## [WORK TO COMPLETE]
Could the data underneath be repeated exactly, in full?

## [DATA BLOCK]

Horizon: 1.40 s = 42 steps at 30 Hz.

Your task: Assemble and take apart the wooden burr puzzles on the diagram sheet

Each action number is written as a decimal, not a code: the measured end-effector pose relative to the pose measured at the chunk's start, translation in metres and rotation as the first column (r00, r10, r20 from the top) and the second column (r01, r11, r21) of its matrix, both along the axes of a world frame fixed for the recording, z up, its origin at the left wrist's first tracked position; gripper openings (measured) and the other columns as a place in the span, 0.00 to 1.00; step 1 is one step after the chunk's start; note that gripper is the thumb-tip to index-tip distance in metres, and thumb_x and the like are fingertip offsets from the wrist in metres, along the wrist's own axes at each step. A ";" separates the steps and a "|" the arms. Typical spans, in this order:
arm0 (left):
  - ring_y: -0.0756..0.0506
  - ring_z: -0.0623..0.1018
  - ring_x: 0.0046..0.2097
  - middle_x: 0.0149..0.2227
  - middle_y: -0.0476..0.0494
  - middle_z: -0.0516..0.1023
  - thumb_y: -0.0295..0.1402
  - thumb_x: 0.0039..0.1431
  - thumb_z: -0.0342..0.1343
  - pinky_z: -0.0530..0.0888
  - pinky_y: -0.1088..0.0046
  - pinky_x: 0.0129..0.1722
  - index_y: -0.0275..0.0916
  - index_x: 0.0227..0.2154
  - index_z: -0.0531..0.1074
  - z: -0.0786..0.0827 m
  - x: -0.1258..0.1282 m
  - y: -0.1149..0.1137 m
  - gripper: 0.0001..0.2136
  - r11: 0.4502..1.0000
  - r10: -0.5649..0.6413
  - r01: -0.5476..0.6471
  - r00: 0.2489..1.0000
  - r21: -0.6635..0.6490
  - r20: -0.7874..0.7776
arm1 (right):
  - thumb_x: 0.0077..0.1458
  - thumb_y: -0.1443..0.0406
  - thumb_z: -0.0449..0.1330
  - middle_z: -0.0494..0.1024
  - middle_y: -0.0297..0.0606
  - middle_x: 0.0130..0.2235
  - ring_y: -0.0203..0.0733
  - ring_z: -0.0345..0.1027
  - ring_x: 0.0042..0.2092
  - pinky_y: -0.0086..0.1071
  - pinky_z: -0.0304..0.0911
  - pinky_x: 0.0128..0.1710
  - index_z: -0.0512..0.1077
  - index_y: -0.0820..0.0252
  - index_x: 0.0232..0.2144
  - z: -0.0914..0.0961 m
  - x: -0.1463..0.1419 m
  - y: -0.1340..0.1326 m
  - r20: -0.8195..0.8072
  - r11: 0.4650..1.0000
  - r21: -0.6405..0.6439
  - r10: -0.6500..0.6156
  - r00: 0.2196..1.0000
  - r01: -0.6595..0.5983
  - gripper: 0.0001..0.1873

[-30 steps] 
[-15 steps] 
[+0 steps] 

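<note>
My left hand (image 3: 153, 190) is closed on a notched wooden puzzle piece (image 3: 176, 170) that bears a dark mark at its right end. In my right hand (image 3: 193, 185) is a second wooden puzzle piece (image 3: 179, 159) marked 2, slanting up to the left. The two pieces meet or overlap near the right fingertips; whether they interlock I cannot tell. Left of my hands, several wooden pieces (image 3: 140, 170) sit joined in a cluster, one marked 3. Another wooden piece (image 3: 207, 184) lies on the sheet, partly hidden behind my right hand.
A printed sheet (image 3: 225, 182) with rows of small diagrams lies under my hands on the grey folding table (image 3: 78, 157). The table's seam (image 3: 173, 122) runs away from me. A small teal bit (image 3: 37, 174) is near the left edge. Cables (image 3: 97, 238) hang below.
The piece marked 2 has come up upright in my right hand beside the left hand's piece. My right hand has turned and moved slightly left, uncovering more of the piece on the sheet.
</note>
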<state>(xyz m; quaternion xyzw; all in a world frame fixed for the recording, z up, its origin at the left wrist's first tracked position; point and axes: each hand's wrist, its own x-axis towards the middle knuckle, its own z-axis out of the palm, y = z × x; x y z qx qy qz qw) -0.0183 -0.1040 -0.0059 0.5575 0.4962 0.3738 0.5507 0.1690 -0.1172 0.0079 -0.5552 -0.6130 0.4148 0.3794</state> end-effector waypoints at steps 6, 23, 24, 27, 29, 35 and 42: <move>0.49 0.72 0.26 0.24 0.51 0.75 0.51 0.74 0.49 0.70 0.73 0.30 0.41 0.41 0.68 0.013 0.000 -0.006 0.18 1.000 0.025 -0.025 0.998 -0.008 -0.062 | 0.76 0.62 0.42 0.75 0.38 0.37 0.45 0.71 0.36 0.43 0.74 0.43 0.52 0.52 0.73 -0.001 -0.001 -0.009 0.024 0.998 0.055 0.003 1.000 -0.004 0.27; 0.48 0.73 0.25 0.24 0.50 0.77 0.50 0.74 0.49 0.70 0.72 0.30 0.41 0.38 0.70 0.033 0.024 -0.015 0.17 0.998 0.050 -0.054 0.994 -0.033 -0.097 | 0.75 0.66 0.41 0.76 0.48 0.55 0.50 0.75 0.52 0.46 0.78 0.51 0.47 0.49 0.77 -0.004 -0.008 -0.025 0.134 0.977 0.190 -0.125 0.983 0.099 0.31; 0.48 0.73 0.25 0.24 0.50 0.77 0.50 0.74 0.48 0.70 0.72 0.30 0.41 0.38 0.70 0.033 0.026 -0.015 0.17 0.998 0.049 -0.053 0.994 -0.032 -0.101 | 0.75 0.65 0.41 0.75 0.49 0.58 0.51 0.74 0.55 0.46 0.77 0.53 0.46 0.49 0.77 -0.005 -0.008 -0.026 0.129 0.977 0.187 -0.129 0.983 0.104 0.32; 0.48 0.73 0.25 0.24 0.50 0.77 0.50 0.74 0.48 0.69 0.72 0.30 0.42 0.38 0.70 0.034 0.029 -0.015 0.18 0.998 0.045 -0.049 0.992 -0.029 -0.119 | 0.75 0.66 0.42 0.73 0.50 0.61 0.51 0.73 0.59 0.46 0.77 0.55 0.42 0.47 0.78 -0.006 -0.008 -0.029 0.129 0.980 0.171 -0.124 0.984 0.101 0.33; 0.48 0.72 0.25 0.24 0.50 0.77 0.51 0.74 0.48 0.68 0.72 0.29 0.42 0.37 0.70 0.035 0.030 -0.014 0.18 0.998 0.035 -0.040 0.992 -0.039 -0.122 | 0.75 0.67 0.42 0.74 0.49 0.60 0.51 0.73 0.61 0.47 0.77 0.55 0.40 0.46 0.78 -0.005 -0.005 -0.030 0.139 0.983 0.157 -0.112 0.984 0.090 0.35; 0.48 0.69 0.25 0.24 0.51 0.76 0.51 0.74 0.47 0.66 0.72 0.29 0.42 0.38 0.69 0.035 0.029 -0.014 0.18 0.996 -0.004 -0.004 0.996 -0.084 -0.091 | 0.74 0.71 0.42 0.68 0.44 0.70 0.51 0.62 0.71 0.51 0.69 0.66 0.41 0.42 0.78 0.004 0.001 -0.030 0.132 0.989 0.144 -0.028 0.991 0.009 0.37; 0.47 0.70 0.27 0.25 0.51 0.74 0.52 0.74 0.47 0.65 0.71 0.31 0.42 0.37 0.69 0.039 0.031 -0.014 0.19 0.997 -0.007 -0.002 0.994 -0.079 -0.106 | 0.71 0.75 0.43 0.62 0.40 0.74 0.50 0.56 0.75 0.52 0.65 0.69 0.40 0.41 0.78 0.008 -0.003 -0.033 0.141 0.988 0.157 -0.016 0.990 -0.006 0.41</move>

## [TASK RESULT]
Horizon: 1.40 s = 42 steps at 30 Hz.

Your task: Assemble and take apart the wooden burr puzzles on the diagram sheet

Each action number is written as a decimal, not a code: the measured end-effector pose relative to the pose measured at the chunk's start, translation in metres and rotation as the first column (r00, r10, r20 from the top) and the second column (r01, r11, r21) of its matrix, both along the axes of a world frame fixed for the recording, z up, its origin at the left wrist's first tracked position; gripper openings (measured) and the other columns as a place in the span, 0.00 to 1.00; step 1 is one step after the chunk's start; note that gripper is the thumb-tip to index-tip distance in metres, and thumb_x and the like are fingertip offsets from the wrist in metres, along the wrist's own axes at each step. A ";" separates the steps and a "|" the arms. Typical spans, in this order:
arm0 (left):
  - ring_y: -0.0756..0.0506
  - ring_z: -0.0623..0.1018
  - ring_x: 0.0046..0.2097
  - middle_x: 0.0149..0.2227
  - middle_y: -0.0476..0.0494
  - middle_z: -0.0516..0.1023
  - thumb_y: -0.0295..0.1402
  - thumb_x: 0.0039..0.1431
  - thumb_z: -0.0342..0.1343
  - pinky_z: -0.0530..0.0888
  - pinky_y: -0.1088..0.0046
  - pinky_x: 0.0129..0.1722
  - index_y: -0.0275..0.0916
  - index_x: 0.0227..0.2154
  - index_z: -0.0531..0.1074
  - z: -0.0786..0.0827 m
  - x: -0.1258..0.1282 m
  - y: -0.1149..0.1137 m
  - gripper: 0.0001..0.2136
  - r11: 0.4502..1.0000
  - r10: -0.5649..0.6413
  - r01: -0.5476..0.6471
  - r00: 0.2489..1.0000
  - r21: -0.6635..0.6490
  - r20: -0.7874..0.7776
arm1 (right):
  - thumb_x: 0.0077..0.1458
  - thumb_y: -0.1443..0.0406
  - thumb_z: -0.0449..0.1330
  - middle_z: -0.0494..0.1024
  - middle_y: -0.0297..0.0606
  - middle_x: 0.0130..0.2235
  - ring_y: -0.0203..0.0733
  - ring_z: -0.0345..0.1027
  - ring_x: 0.0042..0.2092
  - pinky_y: -0.0086..0.1071
  - pinky_z: -0.0304..0.0911
  - pinky_x: 0.0128..0.1710
  - index_z: -0.0512..0.1077
  - index_y: -0.0820..0.0252
  - index_x: 0.0232..0.2144
  - z: -0.0914..0.0961 m
  - x: -0.1463..0.1419 m
  - y: -0.1340..0.1326 m
  - r20: -0.8195..0.8072
  - r11: 0.4650..1.0000
  - r21: -0.6405..0.6439
  - r10: -0.6500..0.6156
  - r00: 0.2196..1.0000
  - r01: -0.6595..0.5983
  - gripper: 0.0001..0.1873

[-30 steps] 
[-15 steps] 
[+0 steps] 

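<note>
My left hand (image 3: 153, 190) is closed on a notched wooden puzzle piece (image 3: 176, 170) that bears a dark mark at its right end. In my right hand (image 3: 193, 185) is a second wooden puzzle piece (image 3: 179, 159) marked 2, slanting up to the left. The two pieces meet or overlap near the right fingertips; whether they interlock I cannot tell. Left of my hands, several wooden pieces (image 3: 140, 170) sit joined in a cluster, one marked 3. Another wooden piece (image 3: 207, 184) lies on the sheet, partly hidden behind my right hand.
A printed sheet (image 3: 225, 182) with rows of small diagrams lies under my hands on the grey folding table (image 3: 78, 157). The table's seam (image 3: 173, 122) runs away from me. A small teal bit (image 3: 37, 174) is near the left edge. Cables (image 3: 97, 238) hang below.
The piece marked 2 has come up upright in my right hand beside the left hand's piece. My right hand has turned and moved slightly left, uncovering more of the piece on the sheet.
</note>
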<state>(xyz m; quaternion xyzw; all in a world frame fixed for the recording, z up, its origin at the left wrist's first tracked position; point and axes: each hand's wrist, its own x-axis towards the middle knuckle, its own z-axis out of the palm, y = z × x; x y z qx qy qz qw) -0.0183 -0.1040 -0.0059 0.5575 0.4962 0.3738 0.5507 0.1690 -0.1172 0.0079 -0.5552 -0.6130 0.4148 0.3794</state> end-effector waypoints at steps 6, 23, 24, 27, 29, 35 and 42: <move>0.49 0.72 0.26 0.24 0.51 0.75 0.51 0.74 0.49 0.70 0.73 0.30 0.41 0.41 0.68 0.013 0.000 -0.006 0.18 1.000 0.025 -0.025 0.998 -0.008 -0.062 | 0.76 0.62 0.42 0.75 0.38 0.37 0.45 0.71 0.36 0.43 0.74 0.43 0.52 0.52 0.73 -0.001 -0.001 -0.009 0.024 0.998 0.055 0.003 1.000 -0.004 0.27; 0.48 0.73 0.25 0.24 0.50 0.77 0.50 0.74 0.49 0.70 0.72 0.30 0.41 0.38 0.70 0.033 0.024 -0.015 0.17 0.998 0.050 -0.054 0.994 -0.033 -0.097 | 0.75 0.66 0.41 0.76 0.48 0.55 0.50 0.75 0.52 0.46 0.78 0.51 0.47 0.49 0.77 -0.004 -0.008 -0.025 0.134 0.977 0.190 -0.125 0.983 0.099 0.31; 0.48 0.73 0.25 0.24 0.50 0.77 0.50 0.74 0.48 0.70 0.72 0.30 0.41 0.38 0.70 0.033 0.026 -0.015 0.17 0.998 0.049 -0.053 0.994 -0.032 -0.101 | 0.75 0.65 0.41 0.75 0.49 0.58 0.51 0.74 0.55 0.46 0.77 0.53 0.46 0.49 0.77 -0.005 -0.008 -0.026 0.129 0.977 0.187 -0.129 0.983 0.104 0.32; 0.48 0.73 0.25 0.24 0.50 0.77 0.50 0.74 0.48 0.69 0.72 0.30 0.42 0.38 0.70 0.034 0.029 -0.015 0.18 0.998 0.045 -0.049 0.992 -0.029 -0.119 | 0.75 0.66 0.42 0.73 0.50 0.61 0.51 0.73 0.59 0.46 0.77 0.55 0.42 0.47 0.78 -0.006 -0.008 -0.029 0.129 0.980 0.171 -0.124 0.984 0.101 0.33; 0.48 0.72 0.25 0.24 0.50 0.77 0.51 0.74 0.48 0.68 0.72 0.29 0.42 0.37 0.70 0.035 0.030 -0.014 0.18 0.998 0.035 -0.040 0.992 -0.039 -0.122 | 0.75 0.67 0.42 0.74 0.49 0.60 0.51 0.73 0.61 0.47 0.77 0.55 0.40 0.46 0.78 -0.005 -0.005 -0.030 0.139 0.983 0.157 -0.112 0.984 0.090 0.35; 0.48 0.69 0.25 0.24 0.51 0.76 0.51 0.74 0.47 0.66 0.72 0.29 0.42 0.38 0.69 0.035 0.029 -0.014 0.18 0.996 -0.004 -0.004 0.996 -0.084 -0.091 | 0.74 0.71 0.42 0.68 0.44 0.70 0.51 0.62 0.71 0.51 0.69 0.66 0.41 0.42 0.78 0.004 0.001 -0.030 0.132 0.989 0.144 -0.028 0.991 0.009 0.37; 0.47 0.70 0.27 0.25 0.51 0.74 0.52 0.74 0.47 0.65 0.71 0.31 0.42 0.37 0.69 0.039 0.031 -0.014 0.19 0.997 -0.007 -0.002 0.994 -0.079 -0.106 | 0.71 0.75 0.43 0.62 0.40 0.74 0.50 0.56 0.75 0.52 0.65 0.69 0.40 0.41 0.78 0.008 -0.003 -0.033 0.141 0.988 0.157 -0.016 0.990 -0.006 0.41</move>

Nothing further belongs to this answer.